◆ Given data

——————

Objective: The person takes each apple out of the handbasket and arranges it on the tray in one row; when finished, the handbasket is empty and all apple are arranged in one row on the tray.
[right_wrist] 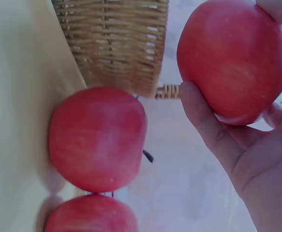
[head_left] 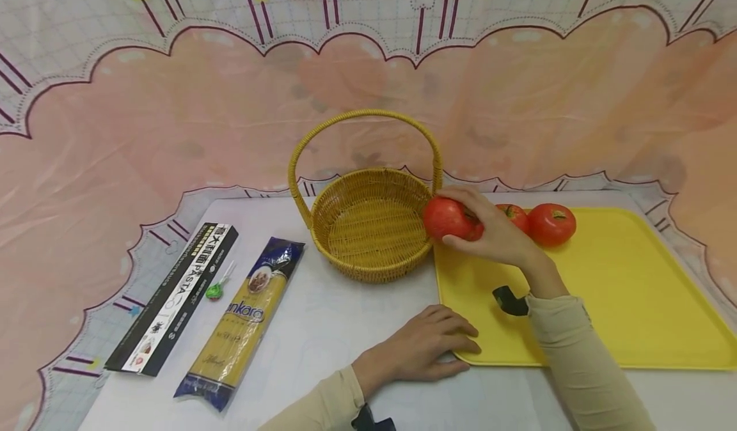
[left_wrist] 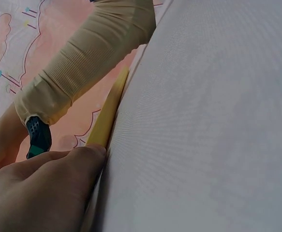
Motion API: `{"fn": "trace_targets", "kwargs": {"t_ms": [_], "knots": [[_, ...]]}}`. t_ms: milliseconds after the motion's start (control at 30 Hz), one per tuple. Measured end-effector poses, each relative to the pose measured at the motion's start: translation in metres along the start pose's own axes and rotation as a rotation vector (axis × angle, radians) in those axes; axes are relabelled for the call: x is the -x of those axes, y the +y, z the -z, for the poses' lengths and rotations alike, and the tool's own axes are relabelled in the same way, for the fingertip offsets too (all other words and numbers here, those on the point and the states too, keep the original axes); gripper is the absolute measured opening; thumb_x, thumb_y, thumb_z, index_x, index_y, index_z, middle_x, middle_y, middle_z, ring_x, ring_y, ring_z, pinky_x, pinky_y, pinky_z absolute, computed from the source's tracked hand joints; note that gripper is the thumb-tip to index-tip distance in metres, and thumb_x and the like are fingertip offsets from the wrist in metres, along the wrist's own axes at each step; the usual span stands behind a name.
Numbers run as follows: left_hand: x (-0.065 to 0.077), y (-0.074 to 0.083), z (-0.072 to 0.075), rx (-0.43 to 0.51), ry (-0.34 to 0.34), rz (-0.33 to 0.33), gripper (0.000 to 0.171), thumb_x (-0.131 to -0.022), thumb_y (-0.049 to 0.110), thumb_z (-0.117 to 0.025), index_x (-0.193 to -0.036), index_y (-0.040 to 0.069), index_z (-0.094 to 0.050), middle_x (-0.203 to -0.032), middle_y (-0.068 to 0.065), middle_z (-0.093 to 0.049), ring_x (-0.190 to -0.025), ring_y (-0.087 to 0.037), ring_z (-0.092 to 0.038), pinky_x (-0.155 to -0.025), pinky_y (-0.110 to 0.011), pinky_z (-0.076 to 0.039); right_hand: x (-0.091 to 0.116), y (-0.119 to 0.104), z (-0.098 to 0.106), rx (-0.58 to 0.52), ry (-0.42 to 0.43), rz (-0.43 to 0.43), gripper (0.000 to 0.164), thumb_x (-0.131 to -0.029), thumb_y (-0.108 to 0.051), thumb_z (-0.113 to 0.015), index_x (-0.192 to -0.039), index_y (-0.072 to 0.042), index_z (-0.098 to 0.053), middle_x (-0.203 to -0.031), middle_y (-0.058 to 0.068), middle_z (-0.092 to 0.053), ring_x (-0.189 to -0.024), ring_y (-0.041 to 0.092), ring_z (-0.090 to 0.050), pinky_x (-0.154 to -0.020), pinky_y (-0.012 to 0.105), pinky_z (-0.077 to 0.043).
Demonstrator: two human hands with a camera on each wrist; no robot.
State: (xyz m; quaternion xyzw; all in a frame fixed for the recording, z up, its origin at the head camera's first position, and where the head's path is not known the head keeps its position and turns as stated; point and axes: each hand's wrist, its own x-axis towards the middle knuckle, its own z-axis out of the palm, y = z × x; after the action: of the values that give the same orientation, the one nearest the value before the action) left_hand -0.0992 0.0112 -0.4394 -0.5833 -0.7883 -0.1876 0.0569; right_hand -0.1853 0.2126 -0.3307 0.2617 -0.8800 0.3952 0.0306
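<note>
My right hand (head_left: 498, 233) holds a red apple (head_left: 442, 218) at the right side of the yellow wicker basket (head_left: 374, 271). In the right wrist view, fingers and thumb curl round this apple (right_wrist: 235, 58), with the basket wall (right_wrist: 114, 43) beside it. More red apples (head_left: 551, 224) sit in a row along the far side of the yellow tray (head_left: 622, 290), partly hidden by the right hand. My left hand (head_left: 423, 344) lies with fingers extended on the white table, fingertips on the tray's near left corner. The left wrist view shows that hand (left_wrist: 49, 188) against the tray edge (left_wrist: 109, 111).
Left of the basket lie a pasta packet (head_left: 242, 322) in blue and clear wrapping, a small green lollipop (head_left: 214, 291) and a long black-and-white pasta box (head_left: 173, 300). The basket's tall arched handle (head_left: 368, 112) stands upright. A patterned pink cloth (head_left: 242, 117) hangs behind the table.
</note>
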Motion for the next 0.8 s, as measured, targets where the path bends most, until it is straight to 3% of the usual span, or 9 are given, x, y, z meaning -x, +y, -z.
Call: {"fn": "trace_targets", "kwargs": {"t_ms": [133,400,800], "knots": [[0.0,-0.001,0.0,-0.01,0.012,-0.007,0.028,-0.094,0.041,-0.054,-0.117,0.029,-0.063,-0.126,0.011,-0.057,-0.122,-0.007,-0.046,-0.11,-0.025,-0.029,0.002,0.011,0.004,0.014,0.013,-0.012,0.069,-0.08,-0.029,-0.075,-0.139,-0.036,-0.039,-0.147,-0.007,-0.034,-0.13,0.022,-0.039,-0.099,0.058,-0.041],[0.001,0.0,-0.001,-0.004,0.006,-0.016,0.029,-0.095,0.042,-0.051,-0.118,0.029,-0.063,-0.127,0.011,-0.056,-0.122,-0.006,-0.045,-0.109,-0.025,-0.03,0.011,0.019,0.014,0.004,0.042,-0.072,0.072,-0.08,-0.028,-0.076,-0.141,-0.036,-0.037,-0.147,-0.007,-0.034,-0.127,0.023,-0.042,-0.1,0.056,-0.041],[0.002,-0.001,0.001,0.013,0.002,-0.015,0.029,-0.096,0.042,-0.05,-0.119,0.029,-0.062,-0.127,0.011,-0.056,-0.122,-0.006,-0.044,-0.11,-0.024,-0.028,0.021,0.028,0.036,0.0,0.078,-0.157,0.069,-0.082,-0.029,-0.074,-0.14,-0.039,-0.038,-0.141,0.0,-0.038,-0.12,0.026,-0.043,-0.096,0.056,-0.04]]}}
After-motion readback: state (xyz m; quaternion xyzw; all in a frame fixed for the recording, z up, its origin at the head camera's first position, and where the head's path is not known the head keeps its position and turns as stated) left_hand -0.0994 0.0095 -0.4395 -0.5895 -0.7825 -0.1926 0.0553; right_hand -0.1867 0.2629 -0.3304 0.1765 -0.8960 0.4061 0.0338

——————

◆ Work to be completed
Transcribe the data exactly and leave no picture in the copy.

◆ Answer section
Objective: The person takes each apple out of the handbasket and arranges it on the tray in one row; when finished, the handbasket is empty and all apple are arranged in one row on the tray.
[right_wrist] 
[head_left] 
[left_wrist] 
Motion API: `{"fn": "trace_targets", "kwargs": {"t_ms": [_], "knots": [[_, ...]]}}`. t_ms: milliseconds after the motion's start (control at 30 Hz), one per tuple. Measured end-effector poses, each relative to the pose measured at the motion's start: translation in metres along the start pose's own axes and rotation as a rotation vector (axis × angle, radians) in those axes; axes are relabelled for the call: x is the -x of those axes, y the +y, z the -z, for the poses' lengths and rotations alike, and the tool's own axes are relabelled in the same way, for the fingertip offsets too (all other words and numbers here, those on the point and the states too, keep the original axes); gripper is the absolute measured opening; thumb_x, thumb_y, thumb_z, index_x, index_y, index_z, middle_x, middle_y, middle_z, ring_x, ring_y, ring_z, pinky_x, pinky_y, pinky_z absolute, computed from the source's tracked hand joints; note that gripper is the thumb-tip to index-tip distance in metres, and thumb_x and the like are fingertip offsets from the wrist in metres, along the wrist's own axes at each step; the usual span stands behind a name.
Numbers run as follows: left_hand: x (-0.065 to 0.077), y (-0.074 to 0.083), z (-0.072 to 0.075), rx (-0.43 to 0.51), ry (-0.34 to 0.34), rz (-0.33 to 0.33), gripper (0.000 to 0.171), thumb_x (-0.131 to -0.022), thumb_y (-0.049 to 0.110), thumb_z (-0.117 to 0.025), index_x (-0.193 to -0.036), index_y (-0.040 to 0.069), index_z (-0.094 to 0.050), middle_x (-0.203 to -0.032), middle_y (-0.068 to 0.065), middle_z (-0.093 to 0.049), ring_x (-0.190 to -0.025), ring_y (-0.087 to 0.037), ring_z (-0.092 to 0.038), pinky_x (-0.155 to -0.025), pinky_y (-0.110 to 0.011), pinky_z (-0.076 to 0.039); right_hand: x (-0.091 to 0.116), y (-0.119 to 0.104), z (-0.098 to 0.106), rx (-0.58 to 0.52), ry (-0.42 to 0.43), rz (-0.43 to 0.43), gripper (0.000 to 0.164), thumb_x (-0.131 to -0.029), thumb_y (-0.108 to 0.051), thumb_z (-0.113 to 0.015), index_x (-0.192 to -0.039), index_y (-0.072 to 0.042), index_z (-0.098 to 0.053), middle_x (-0.203 to -0.031), middle_y (-0.058 to 0.068), middle_z (-0.092 to 0.053), ring_x (-0.189 to -0.024), ring_y (-0.041 to 0.092), ring_z (-0.090 to 0.050), pinky_x (-0.154 to -0.020), pinky_y (-0.012 to 0.105), pinky_z (-0.077 to 0.043).
Demonstrator: two human hands with a camera on each wrist; no robot.
State: (xyz m; quaternion xyzw; all in a frame fixed for the recording, z up, its origin at the head camera's first position, and where the head's path is not known the head keeps its position and turns as stated; point and axes: each hand's wrist, its own x-axis towards the middle knuckle, its own z-axis out of the palm, y = z × x; after the action: of the values that give the same orientation, the one nearest the value before the action) left_hand -0.0992 0.0112 -0.4394 -0.5833 -0.7883 -0.1876 0.0569; right_hand -0.1853 0.2126 -0.3307 0.2617 -0.8800 0.3952 0.0306
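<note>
My right hand (head_left: 498, 233) holds a red apple (head_left: 442, 218) at the right side of the yellow wicker basket (head_left: 374, 271). In the right wrist view, fingers and thumb curl round this apple (right_wrist: 235, 58), with the basket wall (right_wrist: 114, 43) beside it. More red apples (head_left: 551, 224) sit in a row along the far side of the yellow tray (head_left: 622, 290), partly hidden by the right hand. My left hand (head_left: 423, 344) lies with fingers extended on the white table, fingertips on the tray's near left corner. The left wrist view shows that hand (left_wrist: 49, 188) against the tray edge (left_wrist: 109, 111).
Left of the basket lie a pasta packet (head_left: 242, 322) in blue and clear wrapping, a small green lollipop (head_left: 214, 291) and a long black-and-white pasta box (head_left: 173, 300). The basket's tall arched handle (head_left: 368, 112) stands upright. A patterned pink cloth (head_left: 242, 117) hangs behind the table.
</note>
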Motion for the next 0.8 s, as measured, targets where the path bends most, until it is straight to 3% of the usual span, or 9 are given, x, y, z meaning -x, +y, -z.
Call: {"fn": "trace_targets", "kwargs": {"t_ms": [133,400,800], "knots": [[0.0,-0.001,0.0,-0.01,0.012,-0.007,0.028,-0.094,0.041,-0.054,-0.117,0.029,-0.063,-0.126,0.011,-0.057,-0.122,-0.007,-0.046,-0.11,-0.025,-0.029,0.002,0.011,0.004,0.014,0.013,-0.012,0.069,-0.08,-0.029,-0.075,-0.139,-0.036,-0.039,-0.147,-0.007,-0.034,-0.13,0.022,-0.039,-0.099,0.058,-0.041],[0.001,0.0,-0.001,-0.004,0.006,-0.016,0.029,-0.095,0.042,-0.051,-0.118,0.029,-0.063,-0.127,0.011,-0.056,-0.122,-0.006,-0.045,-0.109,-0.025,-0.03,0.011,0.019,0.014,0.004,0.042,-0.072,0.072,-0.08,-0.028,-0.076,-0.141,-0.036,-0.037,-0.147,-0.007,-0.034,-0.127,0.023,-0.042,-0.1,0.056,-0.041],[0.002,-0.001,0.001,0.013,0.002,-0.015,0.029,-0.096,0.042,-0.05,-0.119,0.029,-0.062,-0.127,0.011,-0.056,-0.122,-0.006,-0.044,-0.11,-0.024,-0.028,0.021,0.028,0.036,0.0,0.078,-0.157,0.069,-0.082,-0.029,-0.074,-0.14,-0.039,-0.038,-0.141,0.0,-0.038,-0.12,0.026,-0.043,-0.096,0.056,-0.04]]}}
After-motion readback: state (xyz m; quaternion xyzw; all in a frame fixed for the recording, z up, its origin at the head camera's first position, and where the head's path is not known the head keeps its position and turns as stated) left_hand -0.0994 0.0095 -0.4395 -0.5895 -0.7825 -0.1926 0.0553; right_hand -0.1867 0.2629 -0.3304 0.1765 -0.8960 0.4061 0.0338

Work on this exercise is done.